### DIRECTIONS FOR THIS TASK
Look below for the line containing "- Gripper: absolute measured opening" and the line containing "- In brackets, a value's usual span"; repeat exactly those two lines and all lines between them, and nothing else.

### AVAILABLE DATA
------------

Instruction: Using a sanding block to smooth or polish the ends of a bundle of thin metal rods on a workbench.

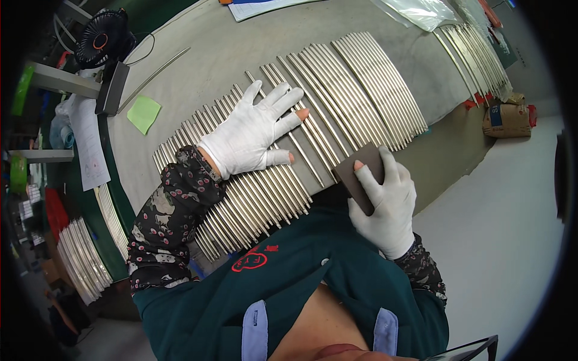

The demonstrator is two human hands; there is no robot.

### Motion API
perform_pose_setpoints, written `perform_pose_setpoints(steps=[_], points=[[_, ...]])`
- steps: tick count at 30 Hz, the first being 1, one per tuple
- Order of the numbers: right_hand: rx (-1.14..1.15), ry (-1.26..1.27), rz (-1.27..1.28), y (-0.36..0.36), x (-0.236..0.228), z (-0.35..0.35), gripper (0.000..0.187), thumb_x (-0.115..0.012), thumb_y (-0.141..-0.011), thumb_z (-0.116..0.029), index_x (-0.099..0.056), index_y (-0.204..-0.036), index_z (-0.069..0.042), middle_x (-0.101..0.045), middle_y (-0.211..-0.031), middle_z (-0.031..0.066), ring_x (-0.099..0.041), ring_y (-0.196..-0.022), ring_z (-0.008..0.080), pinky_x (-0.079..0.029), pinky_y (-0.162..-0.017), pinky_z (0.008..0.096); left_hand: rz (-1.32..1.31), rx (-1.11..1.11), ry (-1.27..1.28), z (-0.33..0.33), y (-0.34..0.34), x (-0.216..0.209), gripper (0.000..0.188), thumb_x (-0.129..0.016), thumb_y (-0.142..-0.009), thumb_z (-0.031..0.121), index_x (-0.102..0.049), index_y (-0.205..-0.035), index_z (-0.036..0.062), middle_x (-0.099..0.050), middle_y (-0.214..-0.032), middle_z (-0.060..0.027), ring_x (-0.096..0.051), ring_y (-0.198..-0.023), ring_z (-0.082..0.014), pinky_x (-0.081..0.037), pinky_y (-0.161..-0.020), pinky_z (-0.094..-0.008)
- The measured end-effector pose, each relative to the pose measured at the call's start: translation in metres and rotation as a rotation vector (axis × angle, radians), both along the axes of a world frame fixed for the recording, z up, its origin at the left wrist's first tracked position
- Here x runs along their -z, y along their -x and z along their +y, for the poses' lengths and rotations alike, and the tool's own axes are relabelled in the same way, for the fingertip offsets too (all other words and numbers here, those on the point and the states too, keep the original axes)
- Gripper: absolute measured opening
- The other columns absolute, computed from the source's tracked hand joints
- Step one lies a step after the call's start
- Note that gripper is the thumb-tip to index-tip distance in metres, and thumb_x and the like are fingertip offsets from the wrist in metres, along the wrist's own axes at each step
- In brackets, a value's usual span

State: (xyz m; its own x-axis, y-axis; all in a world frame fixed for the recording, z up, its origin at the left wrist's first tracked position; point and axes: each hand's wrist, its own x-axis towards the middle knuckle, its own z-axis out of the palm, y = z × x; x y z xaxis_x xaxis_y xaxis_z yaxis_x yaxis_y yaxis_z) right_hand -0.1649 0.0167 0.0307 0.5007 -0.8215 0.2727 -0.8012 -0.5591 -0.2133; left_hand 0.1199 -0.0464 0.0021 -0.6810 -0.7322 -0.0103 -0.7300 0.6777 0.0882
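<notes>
My left hand [247, 135], in a white glove with some fingertips bare, lies spread across a row of slim silvery metal rods [265, 198]. Its fingers reach over a few rods spaced apart in the middle of the table. My right hand [391, 210], gloved likewise, grips a flat dark grey-brown block [363, 175] that looks like a sanding sponge. The block is at the near ends of the middle rods; whether it touches them I cannot tell. To the right of my left hand, more metal rods [379, 81] lie side by side in a closely packed group.
A grey cloth [174, 90] covers the table. On the left are a green paper note [143, 114], a single rod [156, 76] and a black fan [103, 37]. At far right lie bundled rods [472, 60], a plastic bag [421, 12] and a brown carton [507, 121].
</notes>
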Motion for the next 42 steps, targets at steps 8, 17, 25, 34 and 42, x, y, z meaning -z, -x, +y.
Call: perform_pose_setpoints(steps=[8, 17, 25, 34, 42], points=[[-0.052, -0.001, 0.081, -0.021, -0.004, -0.019, 0.053, -0.073, -0.067, -0.022, -0.062, -0.118, -0.012, -0.048, -0.126, 0.0273, -0.057, -0.099, 0.0361, -0.049, -0.071, 0.0416, 0.014, -0.025, -0.045, 0.006, -0.006, -0.005, 0.084, -0.044, -0.087, 0.068, -0.033, -0.148, 0.0120, -0.025, -0.155, -0.0201, -0.025, -0.143, -0.0395, -0.015, -0.114, -0.0609], [-0.040, -0.026, 0.088, -0.031, -0.004, -0.024, 0.052, -0.073, -0.067, -0.020, -0.063, -0.117, -0.012, -0.049, -0.125, 0.0250, -0.057, -0.099, 0.0352, -0.050, -0.071, 0.0423, 0.026, -0.034, -0.060, 0.005, -0.003, -0.007, 0.084, -0.052, -0.084, 0.064, -0.034, -0.148, 0.0114, -0.025, -0.155, -0.0208, -0.024, -0.143, -0.0390, -0.015, -0.115, -0.0609], [0.041, -0.001, -0.003, 0.012, -0.004, 0.000, 0.062, -0.076, -0.060, -0.014, -0.061, -0.121, -0.015, -0.046, -0.134, 0.0246, -0.052, -0.109, 0.0367, -0.044, -0.084, 0.0427, 0.067, -0.024, -0.021, -0.003, 0.005, -0.001, 0.083, -0.050, -0.085, 0.065, -0.036, -0.146, 0.0100, -0.027, -0.154, -0.0215, -0.026, -0.142, -0.0399, -0.016, -0.114, -0.0608], [0.020, 0.019, 0.114, -0.029, -0.004, -0.036, 0.052, -0.073, -0.067, -0.021, -0.062, -0.117, -0.014, -0.050, -0.125, 0.0248, -0.057, -0.101, 0.0353, -0.050, -0.071, 0.0420, 0.092, -0.028, -0.015, -0.007, 0.013, -0.004, 0.079, -0.060, -0.083, 0.055, -0.039, -0.143, 0.0076, -0.029, -0.153, -0.0211, -0.027, -0.142, -0.0395, -0.018, -0.114, -0.0596], [0.054, 0.008, -0.006, 0.021, -0.006, 0.007, 0.063, -0.076, -0.059, -0.015, -0.061, -0.121, -0.014, -0.046, -0.134, 0.0251, -0.052, -0.109, 0.0369, -0.044, -0.088, 0.0450, 0.085, -0.024, 0.061, -0.007, 0.014, -0.002, 0.075, -0.058, -0.085, 0.057, -0.046, -0.139, 0.0071, -0.033, -0.152, -0.0168, -0.030, -0.142, -0.0332, -0.021, -0.114, -0.0568]])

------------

### EXERCISE RESPONSE
- Gripper: absolute measured opening
- The other columns absolute, computed from the source's tracked hand joints
- Step one lies a step after the call's start
- Note that gripper is the thumb-tip to index-tip distance in metres, and thumb_x and the like are fingertip offsets from the wrist in metres, along the wrist's own axes at each step
- In brackets, a value's usual span

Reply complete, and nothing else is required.